*** Opening DATA PROVIDED ***
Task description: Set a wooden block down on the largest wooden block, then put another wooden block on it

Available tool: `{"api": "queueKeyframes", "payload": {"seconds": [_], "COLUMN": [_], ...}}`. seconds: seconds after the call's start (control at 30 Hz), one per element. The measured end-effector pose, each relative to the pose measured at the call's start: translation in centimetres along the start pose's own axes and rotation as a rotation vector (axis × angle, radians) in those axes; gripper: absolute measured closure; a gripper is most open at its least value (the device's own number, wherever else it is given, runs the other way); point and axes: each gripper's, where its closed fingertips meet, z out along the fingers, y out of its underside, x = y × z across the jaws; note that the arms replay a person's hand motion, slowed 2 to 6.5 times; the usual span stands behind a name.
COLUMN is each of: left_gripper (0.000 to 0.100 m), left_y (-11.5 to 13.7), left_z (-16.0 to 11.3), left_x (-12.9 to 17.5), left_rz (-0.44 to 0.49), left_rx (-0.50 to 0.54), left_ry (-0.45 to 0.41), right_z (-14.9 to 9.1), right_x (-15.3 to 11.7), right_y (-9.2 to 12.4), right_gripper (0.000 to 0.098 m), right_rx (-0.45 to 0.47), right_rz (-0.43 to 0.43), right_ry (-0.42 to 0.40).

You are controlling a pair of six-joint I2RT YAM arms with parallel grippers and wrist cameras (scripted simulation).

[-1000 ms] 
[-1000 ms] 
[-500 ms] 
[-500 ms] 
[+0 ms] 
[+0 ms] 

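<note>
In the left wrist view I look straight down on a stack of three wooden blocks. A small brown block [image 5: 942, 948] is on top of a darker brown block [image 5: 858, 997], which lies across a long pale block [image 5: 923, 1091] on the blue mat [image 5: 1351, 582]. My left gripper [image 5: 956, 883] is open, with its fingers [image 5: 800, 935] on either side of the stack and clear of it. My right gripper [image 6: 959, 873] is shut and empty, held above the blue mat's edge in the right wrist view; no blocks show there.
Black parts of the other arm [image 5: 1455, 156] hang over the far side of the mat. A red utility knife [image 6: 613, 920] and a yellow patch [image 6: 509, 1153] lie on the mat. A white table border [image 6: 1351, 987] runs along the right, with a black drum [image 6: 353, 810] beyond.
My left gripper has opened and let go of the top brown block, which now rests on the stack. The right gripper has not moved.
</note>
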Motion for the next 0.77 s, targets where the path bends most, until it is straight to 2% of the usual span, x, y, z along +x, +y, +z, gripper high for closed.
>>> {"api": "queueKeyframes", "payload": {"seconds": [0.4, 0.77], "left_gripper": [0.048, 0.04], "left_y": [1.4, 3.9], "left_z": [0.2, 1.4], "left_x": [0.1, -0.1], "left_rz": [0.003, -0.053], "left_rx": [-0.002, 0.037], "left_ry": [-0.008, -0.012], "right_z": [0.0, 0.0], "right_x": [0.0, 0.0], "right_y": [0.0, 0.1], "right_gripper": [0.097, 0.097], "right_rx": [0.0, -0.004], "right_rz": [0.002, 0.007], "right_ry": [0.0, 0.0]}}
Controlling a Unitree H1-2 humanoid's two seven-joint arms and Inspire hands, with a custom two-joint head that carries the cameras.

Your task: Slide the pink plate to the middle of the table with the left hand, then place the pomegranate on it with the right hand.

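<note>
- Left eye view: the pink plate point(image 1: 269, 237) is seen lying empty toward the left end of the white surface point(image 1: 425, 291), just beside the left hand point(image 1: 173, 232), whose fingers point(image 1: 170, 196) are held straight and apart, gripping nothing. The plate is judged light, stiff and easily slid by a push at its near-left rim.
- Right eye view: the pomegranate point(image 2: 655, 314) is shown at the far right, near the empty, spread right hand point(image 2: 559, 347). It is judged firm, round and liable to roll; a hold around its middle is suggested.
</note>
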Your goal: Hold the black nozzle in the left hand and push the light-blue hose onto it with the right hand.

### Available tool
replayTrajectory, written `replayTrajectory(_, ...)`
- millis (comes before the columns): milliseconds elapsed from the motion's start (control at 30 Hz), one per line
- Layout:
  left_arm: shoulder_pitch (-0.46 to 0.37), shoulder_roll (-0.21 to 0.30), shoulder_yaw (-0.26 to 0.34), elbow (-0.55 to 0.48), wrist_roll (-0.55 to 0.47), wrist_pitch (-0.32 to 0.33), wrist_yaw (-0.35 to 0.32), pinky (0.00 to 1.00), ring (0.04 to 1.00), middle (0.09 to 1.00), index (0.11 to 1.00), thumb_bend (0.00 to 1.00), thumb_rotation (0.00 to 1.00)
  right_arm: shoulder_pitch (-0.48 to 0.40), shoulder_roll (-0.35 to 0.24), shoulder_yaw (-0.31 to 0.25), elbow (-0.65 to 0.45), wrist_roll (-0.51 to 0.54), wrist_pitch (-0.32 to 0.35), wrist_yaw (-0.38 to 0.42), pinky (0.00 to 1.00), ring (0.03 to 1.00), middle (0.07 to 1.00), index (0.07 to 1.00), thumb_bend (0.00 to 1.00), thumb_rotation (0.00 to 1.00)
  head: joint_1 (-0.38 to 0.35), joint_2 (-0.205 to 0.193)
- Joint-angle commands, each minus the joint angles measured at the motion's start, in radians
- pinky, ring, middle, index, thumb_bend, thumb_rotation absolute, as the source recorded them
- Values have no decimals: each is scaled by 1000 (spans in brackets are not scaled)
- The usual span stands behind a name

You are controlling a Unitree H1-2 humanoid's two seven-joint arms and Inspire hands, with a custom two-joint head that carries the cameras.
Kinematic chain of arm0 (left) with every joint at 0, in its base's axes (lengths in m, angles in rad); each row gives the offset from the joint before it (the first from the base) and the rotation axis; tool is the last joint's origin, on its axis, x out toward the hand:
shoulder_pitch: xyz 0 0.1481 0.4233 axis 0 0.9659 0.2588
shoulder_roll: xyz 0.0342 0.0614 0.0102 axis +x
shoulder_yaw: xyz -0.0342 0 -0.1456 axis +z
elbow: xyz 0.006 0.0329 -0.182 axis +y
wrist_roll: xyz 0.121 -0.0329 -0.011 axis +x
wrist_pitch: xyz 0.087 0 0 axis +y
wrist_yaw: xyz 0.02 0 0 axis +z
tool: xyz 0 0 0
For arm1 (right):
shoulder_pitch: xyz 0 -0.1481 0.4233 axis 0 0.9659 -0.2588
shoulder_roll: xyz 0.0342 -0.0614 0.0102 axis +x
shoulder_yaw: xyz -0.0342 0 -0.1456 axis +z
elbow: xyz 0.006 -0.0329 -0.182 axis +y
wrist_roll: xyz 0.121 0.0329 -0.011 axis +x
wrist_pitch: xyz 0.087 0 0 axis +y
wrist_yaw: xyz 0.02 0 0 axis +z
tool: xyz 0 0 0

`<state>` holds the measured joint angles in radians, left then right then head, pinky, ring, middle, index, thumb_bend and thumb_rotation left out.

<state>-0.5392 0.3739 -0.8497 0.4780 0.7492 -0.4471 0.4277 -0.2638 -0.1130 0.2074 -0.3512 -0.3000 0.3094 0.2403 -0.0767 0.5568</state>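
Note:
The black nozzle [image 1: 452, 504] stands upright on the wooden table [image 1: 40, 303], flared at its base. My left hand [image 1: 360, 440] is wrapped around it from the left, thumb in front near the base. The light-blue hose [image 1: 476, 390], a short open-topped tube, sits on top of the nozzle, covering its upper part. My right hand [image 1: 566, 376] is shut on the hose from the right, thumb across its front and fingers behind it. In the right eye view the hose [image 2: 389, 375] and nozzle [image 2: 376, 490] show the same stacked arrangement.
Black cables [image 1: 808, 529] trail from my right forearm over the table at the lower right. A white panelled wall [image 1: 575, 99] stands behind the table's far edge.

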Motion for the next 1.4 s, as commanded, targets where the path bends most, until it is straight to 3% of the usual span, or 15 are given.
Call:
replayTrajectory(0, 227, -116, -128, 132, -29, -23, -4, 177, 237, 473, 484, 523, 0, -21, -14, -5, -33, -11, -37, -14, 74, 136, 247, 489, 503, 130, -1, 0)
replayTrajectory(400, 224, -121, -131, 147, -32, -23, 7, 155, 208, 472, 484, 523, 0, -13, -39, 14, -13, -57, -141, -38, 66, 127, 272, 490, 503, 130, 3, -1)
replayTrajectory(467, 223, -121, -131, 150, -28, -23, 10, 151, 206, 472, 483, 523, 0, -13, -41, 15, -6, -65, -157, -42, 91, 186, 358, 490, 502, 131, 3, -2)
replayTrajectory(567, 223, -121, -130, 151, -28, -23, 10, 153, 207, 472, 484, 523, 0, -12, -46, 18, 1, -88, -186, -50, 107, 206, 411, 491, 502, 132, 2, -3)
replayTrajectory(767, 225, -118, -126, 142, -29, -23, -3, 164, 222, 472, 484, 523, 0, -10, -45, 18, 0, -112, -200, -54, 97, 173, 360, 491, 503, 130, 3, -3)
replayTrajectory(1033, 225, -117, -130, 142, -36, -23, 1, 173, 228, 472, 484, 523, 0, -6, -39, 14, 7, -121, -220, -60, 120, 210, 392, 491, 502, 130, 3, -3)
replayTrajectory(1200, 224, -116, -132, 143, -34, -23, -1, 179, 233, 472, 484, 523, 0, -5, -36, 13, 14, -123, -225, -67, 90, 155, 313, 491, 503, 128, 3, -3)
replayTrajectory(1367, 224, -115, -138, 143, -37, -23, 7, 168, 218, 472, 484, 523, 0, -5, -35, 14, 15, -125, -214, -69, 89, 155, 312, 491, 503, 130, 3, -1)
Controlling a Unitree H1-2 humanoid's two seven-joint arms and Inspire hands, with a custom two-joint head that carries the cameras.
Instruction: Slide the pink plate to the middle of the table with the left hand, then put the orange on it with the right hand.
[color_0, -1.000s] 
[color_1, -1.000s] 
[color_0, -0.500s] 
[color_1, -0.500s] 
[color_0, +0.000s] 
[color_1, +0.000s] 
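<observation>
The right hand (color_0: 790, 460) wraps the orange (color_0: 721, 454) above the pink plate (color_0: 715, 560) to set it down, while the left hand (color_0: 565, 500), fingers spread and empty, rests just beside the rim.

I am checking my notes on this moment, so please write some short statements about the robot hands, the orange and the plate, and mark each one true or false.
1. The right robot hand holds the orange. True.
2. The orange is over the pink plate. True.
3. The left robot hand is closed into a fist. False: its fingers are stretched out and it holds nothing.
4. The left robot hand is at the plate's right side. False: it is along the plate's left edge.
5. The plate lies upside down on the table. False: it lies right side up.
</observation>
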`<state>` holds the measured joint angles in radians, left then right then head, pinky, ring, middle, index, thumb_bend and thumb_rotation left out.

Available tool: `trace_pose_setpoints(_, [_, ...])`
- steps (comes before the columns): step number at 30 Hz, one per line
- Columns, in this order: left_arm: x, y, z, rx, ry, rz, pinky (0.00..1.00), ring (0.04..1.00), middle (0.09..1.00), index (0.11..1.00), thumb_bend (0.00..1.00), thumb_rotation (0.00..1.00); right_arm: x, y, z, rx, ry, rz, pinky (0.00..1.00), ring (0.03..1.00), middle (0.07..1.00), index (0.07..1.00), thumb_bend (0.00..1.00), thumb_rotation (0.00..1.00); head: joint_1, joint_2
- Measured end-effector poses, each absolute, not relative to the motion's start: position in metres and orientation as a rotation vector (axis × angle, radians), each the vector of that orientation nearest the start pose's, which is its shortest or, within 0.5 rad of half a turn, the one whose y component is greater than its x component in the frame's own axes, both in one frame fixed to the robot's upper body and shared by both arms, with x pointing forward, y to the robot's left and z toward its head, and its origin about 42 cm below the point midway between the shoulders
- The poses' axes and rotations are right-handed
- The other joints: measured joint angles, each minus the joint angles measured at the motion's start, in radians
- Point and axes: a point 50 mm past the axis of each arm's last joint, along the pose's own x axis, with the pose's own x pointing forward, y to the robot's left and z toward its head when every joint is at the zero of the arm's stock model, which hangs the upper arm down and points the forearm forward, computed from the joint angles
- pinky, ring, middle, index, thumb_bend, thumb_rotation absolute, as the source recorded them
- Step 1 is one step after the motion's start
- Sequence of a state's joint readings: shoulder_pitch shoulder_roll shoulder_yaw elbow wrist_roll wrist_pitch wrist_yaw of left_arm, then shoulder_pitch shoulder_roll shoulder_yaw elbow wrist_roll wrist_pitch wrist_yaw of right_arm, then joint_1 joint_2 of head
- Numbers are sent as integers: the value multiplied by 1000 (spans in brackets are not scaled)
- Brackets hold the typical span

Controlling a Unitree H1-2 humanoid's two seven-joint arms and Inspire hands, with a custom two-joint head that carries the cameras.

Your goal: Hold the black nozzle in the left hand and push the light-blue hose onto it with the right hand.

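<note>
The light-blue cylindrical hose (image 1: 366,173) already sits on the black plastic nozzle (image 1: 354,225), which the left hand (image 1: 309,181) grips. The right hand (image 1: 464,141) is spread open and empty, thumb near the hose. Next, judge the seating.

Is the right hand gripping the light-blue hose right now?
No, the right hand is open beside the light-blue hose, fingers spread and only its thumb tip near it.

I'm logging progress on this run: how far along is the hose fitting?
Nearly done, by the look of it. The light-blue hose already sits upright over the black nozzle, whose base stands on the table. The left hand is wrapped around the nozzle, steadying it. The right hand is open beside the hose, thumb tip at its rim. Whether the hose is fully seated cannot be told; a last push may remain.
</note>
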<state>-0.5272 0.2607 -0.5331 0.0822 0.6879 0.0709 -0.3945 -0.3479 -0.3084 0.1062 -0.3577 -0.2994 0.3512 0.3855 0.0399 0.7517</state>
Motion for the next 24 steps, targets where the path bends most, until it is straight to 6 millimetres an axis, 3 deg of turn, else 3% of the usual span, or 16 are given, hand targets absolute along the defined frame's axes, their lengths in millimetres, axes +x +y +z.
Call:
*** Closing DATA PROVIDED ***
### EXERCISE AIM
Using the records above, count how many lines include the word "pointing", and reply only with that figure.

### EXERCISE OUTPUT
2